What you will do - Could you retype, exactly and with no pictures, only the lines from the first line of the records below through the line that contains "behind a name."?

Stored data
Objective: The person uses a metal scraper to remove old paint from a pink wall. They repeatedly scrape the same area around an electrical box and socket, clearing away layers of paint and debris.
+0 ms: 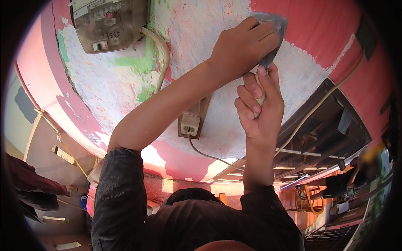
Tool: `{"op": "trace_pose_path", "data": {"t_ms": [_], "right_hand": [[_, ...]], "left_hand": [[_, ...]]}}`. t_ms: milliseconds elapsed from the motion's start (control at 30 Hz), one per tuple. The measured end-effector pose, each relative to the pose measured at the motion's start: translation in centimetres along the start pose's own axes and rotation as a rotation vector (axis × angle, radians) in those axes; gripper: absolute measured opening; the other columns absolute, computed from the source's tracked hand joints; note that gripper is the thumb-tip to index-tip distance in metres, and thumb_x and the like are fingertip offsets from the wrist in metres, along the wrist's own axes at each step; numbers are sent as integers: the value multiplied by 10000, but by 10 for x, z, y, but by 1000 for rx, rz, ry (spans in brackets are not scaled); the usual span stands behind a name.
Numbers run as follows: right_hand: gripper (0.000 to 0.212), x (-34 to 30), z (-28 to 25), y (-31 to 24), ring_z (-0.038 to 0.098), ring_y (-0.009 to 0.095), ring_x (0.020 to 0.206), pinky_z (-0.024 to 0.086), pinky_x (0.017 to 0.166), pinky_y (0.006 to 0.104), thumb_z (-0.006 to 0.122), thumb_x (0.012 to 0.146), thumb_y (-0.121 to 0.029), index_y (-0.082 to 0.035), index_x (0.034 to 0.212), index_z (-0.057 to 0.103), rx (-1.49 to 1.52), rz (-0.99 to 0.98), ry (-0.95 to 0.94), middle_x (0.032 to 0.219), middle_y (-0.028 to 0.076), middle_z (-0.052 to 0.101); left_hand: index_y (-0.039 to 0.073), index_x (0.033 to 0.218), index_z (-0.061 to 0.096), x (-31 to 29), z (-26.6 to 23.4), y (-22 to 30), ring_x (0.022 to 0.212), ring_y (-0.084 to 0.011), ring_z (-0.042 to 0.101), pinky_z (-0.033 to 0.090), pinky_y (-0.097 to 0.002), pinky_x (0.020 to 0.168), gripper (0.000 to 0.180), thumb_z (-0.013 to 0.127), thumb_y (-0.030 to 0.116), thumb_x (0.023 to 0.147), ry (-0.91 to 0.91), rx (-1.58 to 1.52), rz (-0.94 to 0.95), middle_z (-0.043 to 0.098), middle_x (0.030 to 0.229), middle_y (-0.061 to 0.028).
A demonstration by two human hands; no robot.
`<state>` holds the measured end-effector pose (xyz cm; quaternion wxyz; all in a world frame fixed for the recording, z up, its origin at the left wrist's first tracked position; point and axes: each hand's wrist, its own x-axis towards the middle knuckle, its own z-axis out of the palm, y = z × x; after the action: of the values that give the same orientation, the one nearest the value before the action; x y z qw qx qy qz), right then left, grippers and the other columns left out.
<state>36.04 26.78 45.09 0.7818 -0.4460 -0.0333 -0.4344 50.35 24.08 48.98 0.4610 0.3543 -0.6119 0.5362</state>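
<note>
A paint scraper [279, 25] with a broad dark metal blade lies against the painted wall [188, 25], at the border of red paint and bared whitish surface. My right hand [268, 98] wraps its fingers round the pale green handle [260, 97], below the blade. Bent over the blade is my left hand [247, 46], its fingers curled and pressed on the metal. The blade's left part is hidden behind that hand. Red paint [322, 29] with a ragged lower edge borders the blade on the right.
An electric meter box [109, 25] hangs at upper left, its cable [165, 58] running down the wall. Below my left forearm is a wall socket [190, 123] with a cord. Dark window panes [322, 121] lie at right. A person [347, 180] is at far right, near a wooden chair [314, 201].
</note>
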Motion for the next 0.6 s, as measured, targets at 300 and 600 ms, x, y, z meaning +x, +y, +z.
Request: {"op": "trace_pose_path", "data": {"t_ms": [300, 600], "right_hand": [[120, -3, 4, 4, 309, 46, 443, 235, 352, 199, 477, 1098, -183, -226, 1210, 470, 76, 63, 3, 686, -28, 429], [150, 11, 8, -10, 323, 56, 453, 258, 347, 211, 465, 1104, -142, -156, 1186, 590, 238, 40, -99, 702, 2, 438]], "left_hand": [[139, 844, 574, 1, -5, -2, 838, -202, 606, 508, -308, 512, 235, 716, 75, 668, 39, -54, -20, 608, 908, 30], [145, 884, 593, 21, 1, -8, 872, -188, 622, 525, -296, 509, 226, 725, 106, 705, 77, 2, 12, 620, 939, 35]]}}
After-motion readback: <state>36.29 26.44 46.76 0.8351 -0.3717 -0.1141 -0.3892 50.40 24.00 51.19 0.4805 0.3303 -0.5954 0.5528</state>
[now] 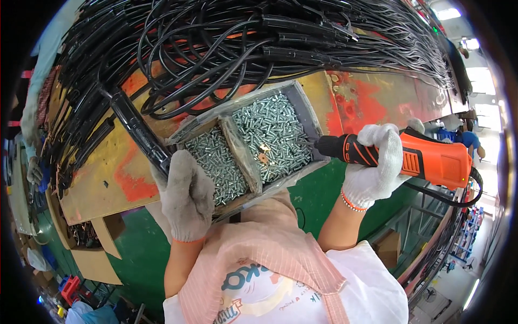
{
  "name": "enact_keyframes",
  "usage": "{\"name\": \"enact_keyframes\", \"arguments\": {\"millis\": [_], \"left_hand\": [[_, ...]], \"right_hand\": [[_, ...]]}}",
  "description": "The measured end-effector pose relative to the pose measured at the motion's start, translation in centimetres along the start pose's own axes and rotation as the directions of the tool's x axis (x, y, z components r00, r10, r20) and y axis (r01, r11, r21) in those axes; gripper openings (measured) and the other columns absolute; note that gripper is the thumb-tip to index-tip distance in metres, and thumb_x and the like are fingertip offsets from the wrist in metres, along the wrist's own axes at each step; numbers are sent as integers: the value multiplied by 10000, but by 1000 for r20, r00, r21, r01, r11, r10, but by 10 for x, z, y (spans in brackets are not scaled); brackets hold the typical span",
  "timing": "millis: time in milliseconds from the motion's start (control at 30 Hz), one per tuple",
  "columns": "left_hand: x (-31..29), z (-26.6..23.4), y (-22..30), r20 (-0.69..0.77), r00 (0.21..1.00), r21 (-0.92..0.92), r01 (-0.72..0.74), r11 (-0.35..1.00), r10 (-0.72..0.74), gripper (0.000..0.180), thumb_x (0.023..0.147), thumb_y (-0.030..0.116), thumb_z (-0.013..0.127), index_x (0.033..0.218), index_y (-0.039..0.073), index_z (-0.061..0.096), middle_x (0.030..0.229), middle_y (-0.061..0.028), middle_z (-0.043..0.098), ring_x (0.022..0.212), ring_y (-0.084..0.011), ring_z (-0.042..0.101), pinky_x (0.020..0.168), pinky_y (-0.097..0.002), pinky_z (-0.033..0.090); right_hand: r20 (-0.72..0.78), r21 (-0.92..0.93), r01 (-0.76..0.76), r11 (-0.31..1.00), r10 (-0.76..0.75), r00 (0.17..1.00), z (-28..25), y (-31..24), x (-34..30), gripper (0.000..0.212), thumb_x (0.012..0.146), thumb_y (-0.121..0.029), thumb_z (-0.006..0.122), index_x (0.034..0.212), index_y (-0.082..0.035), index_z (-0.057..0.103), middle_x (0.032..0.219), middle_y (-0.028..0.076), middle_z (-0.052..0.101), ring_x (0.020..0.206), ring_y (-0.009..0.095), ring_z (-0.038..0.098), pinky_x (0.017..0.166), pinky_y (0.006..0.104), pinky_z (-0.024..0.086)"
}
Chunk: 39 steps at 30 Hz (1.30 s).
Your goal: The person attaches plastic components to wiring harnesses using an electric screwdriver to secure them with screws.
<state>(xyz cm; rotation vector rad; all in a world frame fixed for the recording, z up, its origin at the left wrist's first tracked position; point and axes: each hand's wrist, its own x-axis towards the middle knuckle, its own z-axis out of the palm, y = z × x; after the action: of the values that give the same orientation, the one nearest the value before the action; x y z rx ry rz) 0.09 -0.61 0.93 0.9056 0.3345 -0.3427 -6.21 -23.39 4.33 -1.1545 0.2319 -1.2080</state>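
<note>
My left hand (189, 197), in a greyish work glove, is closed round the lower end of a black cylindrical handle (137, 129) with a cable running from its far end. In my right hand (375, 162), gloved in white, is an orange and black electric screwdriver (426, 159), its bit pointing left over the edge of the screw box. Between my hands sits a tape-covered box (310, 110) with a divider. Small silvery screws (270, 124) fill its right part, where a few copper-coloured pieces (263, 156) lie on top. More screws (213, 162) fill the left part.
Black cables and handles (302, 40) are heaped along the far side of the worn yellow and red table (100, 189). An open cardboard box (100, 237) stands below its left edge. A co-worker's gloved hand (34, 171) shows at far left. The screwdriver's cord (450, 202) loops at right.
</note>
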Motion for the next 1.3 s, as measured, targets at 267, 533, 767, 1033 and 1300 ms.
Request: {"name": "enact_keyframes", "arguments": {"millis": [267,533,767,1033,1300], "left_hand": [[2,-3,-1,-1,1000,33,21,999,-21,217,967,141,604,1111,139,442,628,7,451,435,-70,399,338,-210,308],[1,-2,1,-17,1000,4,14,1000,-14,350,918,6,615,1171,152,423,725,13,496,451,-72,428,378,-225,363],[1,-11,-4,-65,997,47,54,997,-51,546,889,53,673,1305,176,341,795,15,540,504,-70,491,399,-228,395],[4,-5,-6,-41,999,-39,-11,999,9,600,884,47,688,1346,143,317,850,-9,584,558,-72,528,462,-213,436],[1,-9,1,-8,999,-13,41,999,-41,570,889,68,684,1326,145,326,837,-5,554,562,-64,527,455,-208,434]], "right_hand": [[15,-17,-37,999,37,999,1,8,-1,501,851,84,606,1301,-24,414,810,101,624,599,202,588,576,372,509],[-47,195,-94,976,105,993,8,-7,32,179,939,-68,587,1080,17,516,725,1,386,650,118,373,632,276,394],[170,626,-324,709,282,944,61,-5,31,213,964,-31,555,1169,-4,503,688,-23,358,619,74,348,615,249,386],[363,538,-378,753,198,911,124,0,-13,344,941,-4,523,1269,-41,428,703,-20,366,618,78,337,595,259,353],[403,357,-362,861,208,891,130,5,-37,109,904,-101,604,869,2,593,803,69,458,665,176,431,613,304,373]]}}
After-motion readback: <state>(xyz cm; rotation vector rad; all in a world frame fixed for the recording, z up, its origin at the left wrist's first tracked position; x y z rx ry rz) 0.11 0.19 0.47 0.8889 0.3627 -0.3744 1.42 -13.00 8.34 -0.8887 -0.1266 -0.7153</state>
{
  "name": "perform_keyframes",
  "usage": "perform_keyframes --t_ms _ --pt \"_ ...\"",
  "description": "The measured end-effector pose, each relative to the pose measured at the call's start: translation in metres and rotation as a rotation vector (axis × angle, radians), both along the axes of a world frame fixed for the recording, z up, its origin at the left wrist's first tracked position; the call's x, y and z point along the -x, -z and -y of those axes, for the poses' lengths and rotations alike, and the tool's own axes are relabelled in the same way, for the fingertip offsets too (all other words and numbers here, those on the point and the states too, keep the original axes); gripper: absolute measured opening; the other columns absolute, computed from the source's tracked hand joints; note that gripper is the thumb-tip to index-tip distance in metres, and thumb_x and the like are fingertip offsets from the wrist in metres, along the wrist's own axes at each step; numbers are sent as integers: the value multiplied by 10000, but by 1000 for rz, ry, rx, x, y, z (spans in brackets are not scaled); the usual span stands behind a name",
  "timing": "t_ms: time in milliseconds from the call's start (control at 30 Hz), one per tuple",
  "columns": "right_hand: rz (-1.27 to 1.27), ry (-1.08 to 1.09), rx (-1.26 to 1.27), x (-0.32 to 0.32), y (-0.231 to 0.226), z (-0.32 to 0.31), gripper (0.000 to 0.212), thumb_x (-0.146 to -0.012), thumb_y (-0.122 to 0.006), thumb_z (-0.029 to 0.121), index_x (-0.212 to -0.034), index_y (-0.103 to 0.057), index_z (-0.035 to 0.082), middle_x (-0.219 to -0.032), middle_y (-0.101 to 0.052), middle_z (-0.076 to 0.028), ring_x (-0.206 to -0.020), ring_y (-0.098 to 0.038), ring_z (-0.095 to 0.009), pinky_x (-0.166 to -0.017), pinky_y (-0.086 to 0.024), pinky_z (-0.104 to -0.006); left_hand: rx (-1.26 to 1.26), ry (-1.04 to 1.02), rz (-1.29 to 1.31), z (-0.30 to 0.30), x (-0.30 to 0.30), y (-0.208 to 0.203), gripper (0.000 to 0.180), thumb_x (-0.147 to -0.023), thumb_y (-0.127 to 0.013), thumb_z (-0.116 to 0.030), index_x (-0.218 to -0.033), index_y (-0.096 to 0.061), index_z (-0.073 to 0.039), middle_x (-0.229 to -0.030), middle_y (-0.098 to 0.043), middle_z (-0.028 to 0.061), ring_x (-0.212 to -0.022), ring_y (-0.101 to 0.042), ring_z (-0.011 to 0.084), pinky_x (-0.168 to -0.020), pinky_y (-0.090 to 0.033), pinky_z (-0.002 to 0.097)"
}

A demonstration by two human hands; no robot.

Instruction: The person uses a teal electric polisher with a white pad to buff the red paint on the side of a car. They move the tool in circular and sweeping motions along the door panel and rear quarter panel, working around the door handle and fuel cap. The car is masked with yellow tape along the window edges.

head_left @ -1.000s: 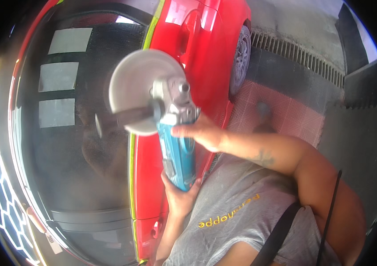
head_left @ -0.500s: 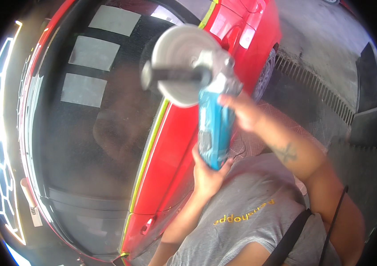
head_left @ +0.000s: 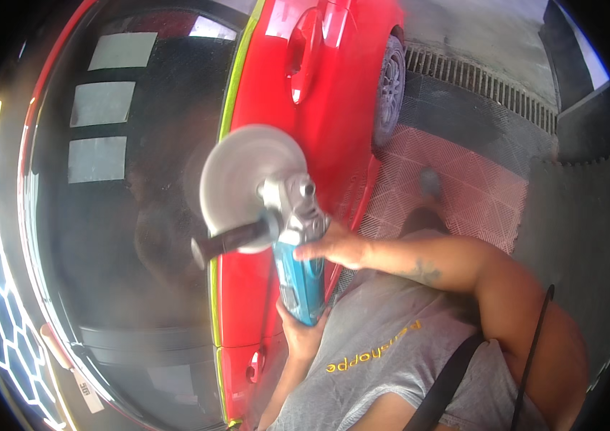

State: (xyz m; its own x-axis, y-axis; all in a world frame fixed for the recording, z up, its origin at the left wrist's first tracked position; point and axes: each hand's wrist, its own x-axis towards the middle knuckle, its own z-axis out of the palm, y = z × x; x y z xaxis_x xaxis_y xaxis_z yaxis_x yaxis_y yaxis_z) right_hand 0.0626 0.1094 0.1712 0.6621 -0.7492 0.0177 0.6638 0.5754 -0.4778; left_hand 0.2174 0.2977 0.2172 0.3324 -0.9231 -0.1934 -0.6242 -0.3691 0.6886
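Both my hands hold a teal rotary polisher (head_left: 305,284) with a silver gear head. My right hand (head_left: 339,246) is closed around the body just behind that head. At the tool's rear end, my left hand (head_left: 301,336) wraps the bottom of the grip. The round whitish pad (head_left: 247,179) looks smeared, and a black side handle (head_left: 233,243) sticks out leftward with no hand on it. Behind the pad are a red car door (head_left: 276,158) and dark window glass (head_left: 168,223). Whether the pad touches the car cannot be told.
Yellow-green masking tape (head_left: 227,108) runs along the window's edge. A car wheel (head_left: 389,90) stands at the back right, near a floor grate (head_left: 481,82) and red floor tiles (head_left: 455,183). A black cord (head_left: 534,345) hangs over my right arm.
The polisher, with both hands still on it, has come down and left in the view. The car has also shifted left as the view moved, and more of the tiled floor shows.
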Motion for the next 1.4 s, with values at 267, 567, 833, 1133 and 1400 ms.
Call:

Answer space -
Objective: The person uses a metal scraper to remove old paint from a pink wall. They repeatedly scrape the same area around an electrical box and socket, clearing away layers of paint and debris.
+0 ms: 
Tool: `{"op": "trace_pose_path", "data": {"t_ms": [_], "right_hand": [[_, ...]], "left_hand": [[_, ...]]}}`. t_ms: milliseconds elapsed from the motion's start (control at 30 Hz), one per tuple. The measured end-effector pose, each relative to the pose measured at the motion's start: translation in centimetres along the start pose's own axes and rotation as a rotation vector (axis × angle, radians) in those axes; gripper: absolute measured opening; the other columns absolute, computed from the source's tracked hand joints; note that gripper is the thumb-tip to index-tip distance in metres, and thumb_x and the like are fingertip offsets from the wrist in metres, along the wrist's own axes at each step; numbers are sent as integers: the value multiplied by 10000, but by 10 for x, z, y, but by 1000 for rx, rz, ry (spans in brackets are not scaled); the usual span stands behind a name.

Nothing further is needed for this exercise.